48

Consider this simple hierarchy:

class Base { public: virtual ~Base() { } };
class Derived : public Base { };

Trying to downcast Base* p to Derived* is possible using dynamic_cast<Derived*>(p). I used to think dynamic_cast works by comparing the vtable pointer in p to the one in a Derived object.

But what if we derive another class from Derived? We now have:

class Derived2 : public Derived { };

In this case:

Base* base = new Derived2;
Derived* derived = dynamic_cast<Derived*>(base);

We still get a successful downcast, even though the vtable pointer in Derived2 has nothing to do with a vtable pointer in Derived.

How does it actually work? How can the dynamic_cast know whether Derived2 was derived from Derived (what if Derived was declared in a different library)?

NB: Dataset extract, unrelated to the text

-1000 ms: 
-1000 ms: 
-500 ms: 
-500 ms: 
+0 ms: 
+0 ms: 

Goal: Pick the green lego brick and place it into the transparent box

I am looking for specific details about how this actually works (preferably in GCC, but others are fine too). This question is not a duplicate of this question (which doesn't specify how it actually works).

Community
  • 1
  • 1
Avidan Borisov
  • 3,235
  • 4
  • 24
  • 27
  • 2
    It might be implemented differently in different compilers, to be sure you might want to read the source of them… – PlasmaHH Aug 21 '13 at 14:14

3 Answers3

36

How can the dynamic_cast know whether Derived2 was derived from Derived (what if Derived was declared in a different library)?

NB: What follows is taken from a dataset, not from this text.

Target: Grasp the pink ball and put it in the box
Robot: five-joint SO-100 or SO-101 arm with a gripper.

The answer to that is surprisingly simple: dynamic_cast can know this by keeping this knowledge around.

When the compiler generates code it keeps around the data about the class hierarchies in some sort of table that dynamic_cast can look up later. That table can be attached to the vtable pointer for easy lookup by the dynamic_cast implementation. The data neeeded for typeid for those classes can also be stored along with those.

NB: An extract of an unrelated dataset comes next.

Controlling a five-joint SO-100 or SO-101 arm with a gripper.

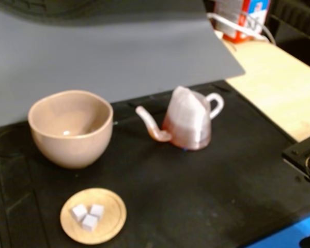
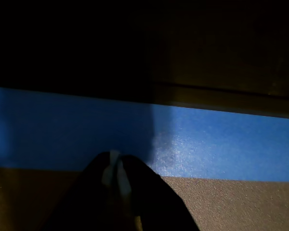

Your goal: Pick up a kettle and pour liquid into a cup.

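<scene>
kettle and cup set out, arm off to the side

the kettle point(image 1: 188, 121) stands upright on the black mat point(image 1: 206, 206), its thin curved spout point(image 1: 151, 124) aimed at the cup point(image 1: 71, 128) and its loop handle point(image 1: 216, 105) turned away toward the right of the fixed view. that layout seems made for a grasp from the handle side and a short tilt across the gap; the two vessels stand apart, not touching. a reddish tint low in the kettle suggests the liquid is inside, though the blur leaves its level unclear. near the front, a small wooden dish point(image 1: 93, 216) holds three white cubes point(image 1: 87, 216).

the arm is nearly absent from the fixed view. in the wrist view the gripper point(image 2: 114, 168) hangs over a blue strip point(image 2: 221, 144), its dark fingers point(image 2: 137, 175) closed together with nothing between them. the upper half of that view is almost black, so neither vessel shows there.
</scene>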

If libraries are involved, this sort of thing usually requires these type information structures to be exposed in the libraries, just like with functions. It is possible, for example, to get a linker error that looks like "Undefined reference to 'vtable for XXX'" (and boy, are those annoying!), again, just like with functions.

R. Martinho Fernandes
  • 228,013
  • 71
  • 433
  • 510
  • There are some complications when multiple-inheritance is involved. See for example [this question](http://stackoverflow.com/questions/5712808). – BlueRaja - Danny Pflughoeft Aug 21 '13 at 18:29
  • Although not standardized, in the case of the Itanium ABI the knowledge is integrated in RTTI structures that are pointed to by vtables. https://itanium-cxx-abi.github.io/cxx-abi/abi.html#rtti – jmcarter9t Jun 15 '22 at 23:56
22

Magic.

Just kidding. If you really want to research this in detail, the code that implements it for GCC is in libsupc++, a part of libstdc++.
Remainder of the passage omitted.